(Items from a data source)
*** Begin section ***
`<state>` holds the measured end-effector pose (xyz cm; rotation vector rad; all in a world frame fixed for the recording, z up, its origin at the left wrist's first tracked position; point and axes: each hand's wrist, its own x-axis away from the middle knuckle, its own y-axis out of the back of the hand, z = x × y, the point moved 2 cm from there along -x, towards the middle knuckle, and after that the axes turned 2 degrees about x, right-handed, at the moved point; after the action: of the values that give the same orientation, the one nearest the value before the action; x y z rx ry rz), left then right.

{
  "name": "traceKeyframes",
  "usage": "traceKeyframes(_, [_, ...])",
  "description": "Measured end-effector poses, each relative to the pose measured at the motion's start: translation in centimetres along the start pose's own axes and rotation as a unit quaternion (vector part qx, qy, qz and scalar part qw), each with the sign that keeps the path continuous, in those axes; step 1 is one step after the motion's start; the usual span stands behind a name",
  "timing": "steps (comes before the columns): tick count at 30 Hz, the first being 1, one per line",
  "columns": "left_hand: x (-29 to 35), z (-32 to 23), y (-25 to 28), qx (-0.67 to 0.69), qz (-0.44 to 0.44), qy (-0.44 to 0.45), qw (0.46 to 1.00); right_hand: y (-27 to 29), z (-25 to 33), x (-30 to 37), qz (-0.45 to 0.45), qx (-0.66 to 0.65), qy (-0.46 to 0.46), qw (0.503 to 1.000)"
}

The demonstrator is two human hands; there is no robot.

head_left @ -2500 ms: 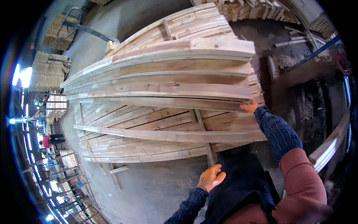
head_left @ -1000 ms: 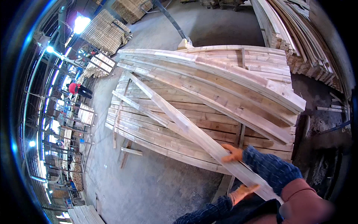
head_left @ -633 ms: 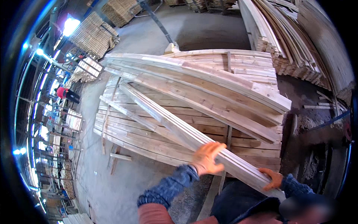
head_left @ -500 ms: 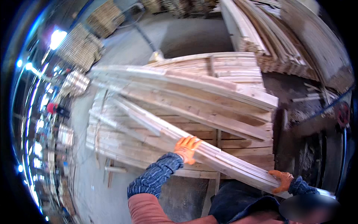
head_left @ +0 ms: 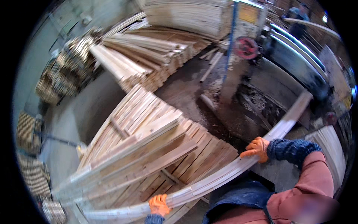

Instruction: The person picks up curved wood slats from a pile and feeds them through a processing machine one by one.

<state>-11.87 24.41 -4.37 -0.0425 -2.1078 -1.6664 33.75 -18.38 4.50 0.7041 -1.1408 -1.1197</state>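
Observation:
Long pale wooden boards (head_left: 220, 178), held together lengthwise, cross in front of my body and look curved through the lens. My left hand (head_left: 159, 204), in an orange glove, is closed around them near the lower edge of the view. Farther along to the right, my right hand (head_left: 257, 149) grips the same boards, also gloved in orange. Their right end reaches past my right hand beside the machine. Beneath and beyond them lies a stack of planks (head_left: 201, 143), with a few loose planks (head_left: 149, 140) lying slantwise on top.
Beyond the stack stands another pile of boards (head_left: 149, 63). A machine with a red handwheel (head_left: 246, 47) and a dark metal bed (head_left: 276, 80) is ahead to the right. Wood scraps (head_left: 212, 66) lie on the floor. Another person (head_left: 298, 18) stands at the far right.
My view has turned right, bringing the machine into sight. The boards have swung round with both hands still on them, and my right arm now reaches farther out along them.

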Motion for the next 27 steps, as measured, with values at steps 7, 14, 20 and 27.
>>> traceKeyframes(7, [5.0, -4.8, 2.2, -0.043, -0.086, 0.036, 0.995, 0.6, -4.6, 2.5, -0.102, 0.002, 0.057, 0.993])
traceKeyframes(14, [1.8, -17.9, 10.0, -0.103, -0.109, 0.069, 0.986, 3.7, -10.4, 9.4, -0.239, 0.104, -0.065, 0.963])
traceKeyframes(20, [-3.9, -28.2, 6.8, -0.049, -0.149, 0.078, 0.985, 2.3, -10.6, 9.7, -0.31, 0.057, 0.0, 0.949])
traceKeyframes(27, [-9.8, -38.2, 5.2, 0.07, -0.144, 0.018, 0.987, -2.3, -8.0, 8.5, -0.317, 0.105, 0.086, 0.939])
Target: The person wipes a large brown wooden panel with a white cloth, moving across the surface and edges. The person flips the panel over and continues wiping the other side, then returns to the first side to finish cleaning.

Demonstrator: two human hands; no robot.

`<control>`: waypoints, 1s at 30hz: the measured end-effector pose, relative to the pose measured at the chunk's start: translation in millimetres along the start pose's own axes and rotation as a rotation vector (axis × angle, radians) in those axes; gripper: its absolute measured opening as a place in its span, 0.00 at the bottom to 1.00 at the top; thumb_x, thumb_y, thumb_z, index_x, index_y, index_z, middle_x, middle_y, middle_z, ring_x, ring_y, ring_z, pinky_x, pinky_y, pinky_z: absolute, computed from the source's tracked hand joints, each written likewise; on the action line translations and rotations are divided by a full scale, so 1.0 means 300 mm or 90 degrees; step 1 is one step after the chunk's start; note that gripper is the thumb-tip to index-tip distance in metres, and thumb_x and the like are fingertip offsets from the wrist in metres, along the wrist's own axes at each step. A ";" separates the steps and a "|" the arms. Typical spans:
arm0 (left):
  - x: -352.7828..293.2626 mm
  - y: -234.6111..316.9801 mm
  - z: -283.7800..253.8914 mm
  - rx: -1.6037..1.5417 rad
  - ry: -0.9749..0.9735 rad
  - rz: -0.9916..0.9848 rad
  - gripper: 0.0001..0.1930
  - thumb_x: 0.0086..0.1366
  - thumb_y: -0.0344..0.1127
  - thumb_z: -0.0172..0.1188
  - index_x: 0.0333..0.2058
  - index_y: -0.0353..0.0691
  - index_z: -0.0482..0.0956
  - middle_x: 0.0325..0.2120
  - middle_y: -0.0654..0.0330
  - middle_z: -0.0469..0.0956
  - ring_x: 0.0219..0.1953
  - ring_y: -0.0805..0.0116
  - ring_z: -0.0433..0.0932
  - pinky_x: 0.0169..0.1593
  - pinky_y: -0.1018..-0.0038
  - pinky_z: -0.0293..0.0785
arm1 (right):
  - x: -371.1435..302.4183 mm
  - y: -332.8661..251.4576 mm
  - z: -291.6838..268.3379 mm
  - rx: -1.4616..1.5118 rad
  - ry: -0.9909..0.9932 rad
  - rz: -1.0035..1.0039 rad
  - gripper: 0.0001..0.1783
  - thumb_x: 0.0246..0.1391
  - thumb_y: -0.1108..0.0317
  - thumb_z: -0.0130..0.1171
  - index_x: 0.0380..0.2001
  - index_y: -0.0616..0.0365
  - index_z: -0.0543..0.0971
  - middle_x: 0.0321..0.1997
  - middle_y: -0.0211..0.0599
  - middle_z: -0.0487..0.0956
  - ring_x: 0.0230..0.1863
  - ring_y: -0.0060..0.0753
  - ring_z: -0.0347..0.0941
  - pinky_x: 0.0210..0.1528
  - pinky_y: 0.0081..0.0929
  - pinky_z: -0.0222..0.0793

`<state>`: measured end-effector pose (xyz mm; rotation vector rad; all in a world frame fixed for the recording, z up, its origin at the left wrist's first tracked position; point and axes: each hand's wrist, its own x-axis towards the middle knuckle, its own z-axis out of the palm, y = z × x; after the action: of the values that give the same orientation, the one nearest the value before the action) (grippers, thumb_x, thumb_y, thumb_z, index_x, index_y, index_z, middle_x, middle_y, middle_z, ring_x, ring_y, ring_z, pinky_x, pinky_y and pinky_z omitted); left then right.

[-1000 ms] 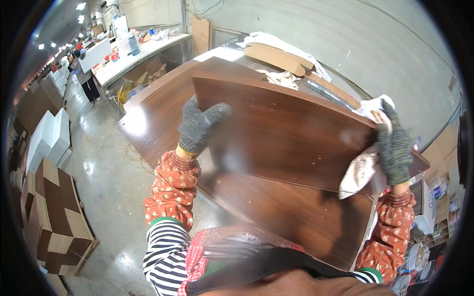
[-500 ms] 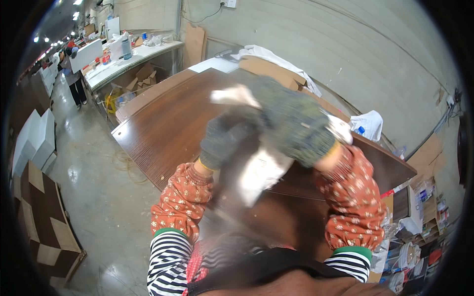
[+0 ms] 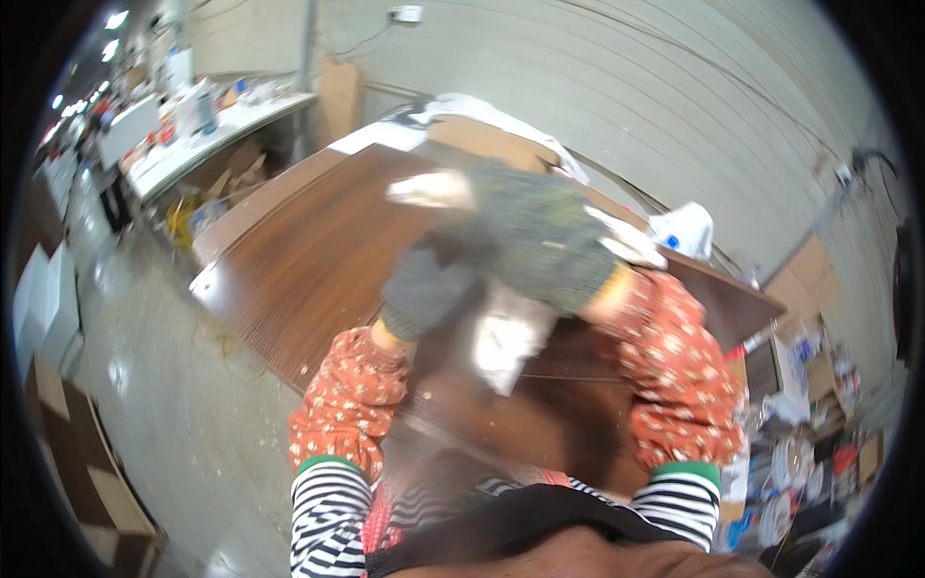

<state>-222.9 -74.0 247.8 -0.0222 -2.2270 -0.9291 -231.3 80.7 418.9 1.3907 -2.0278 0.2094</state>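
Note:
Both my hands wear dark grey-green knit gloves and are blurred by motion above a dark brown wood-grain panel [image 3: 289,250]. My right hand [image 3: 544,236] is closed around a crumpled white cloth [image 3: 506,342]. Parts of the cloth stick out below the palm, past the fingertips and beside the wrist. Close to its left, my left hand [image 3: 429,289] has its fingers curled in. What it grips, if anything, is hidden by the fingers and blur. Another brown surface [image 3: 540,424] lies nearer to me, partly in shadow.
Cardboard [image 3: 491,140] and a white sheet [image 3: 462,104] lie behind the panel, by the wall. A cluttered white workbench [image 3: 231,125] stands far left, with a person [image 3: 111,188] beyond it. Wrapped brown boards [image 3: 82,453] stand at left. Boxes and supplies [image 3: 795,462] crowd the right.
The view has shifted, so the bench, panel and wall now appear farther left. My hands remain close together above the panel, the cloth still in my right.

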 end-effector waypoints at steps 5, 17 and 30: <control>0.013 -0.181 0.075 0.061 0.221 0.363 0.25 0.64 0.34 0.57 0.57 0.26 0.69 0.53 0.44 0.75 0.48 0.53 0.78 0.49 0.66 0.76 | 0.099 -0.047 0.168 -0.176 0.160 -0.115 0.19 0.50 0.64 0.53 0.40 0.69 0.75 0.30 0.49 0.77 0.28 0.44 0.78 0.30 0.43 0.72; 0.018 -0.054 -0.052 -0.478 0.074 0.000 0.22 0.64 0.35 0.63 0.55 0.33 0.73 0.43 0.60 0.79 0.41 0.68 0.76 0.45 0.71 0.74 | -0.599 0.420 -0.229 -0.184 0.132 0.107 0.22 0.61 0.47 0.52 0.51 0.47 0.78 0.38 0.46 0.82 0.35 0.44 0.80 0.38 0.39 0.75; 0.172 0.581 -0.020 0.362 0.099 0.439 0.16 0.64 0.44 0.63 0.45 0.41 0.81 0.42 0.51 0.81 0.46 0.54 0.80 0.52 0.59 0.73 | -0.762 0.508 -0.312 -0.168 0.145 0.178 0.20 0.59 0.52 0.52 0.48 0.50 0.78 0.30 0.44 0.79 0.32 0.44 0.77 0.37 0.44 0.71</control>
<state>-210.4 38.9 389.8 -0.4104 -2.0353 0.0765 -275.9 365.9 388.8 0.8792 -1.9691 0.2030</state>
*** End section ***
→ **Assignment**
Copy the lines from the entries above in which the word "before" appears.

→ **Task solution**
`<state>` holds the measured end-effector pose (xyz cm; rotation vector rad; all in a world frame fixed for the recording, z up, its origin at the left wrist's first tracked position; point and axes: each hand's wrist, its own x-axis away from the middle knuckle, its own y-axis out of the back of the hand, z = x × y, the point moved 2 cm from there along -x, towards the middle knuckle, and after that the axes turned 2 degrees about x, right-handed, at the moved point; after the action: of the values that give the same orientation, the one nearest the value before the action; x y z rx ry rz), left then right.
  "timing": "steps (comes before the columns): tick count at 30 Hz, the first being 1, one per line",
`<state>`: measured end-effector pose (xyz mm; rotation vector rad; all in a world frame fixed for the recording, z up, its origin at the left wrist's first tracked position; point and axes: each hand's wrist, its own x-axis towards the middle knuckle, its own z-axis out of the palm, y = z × x; after the action: of the values that give the same orientation, the one nearest the value before the action) (grippers, thumb_x, thumb_y, thumb_z, index_x, index_y, index_z, middle_x, middle_y, middle_z, ring_x, ring_y, ring_z, pinky_x, pinky_y and pinky_z omitted); left then right.

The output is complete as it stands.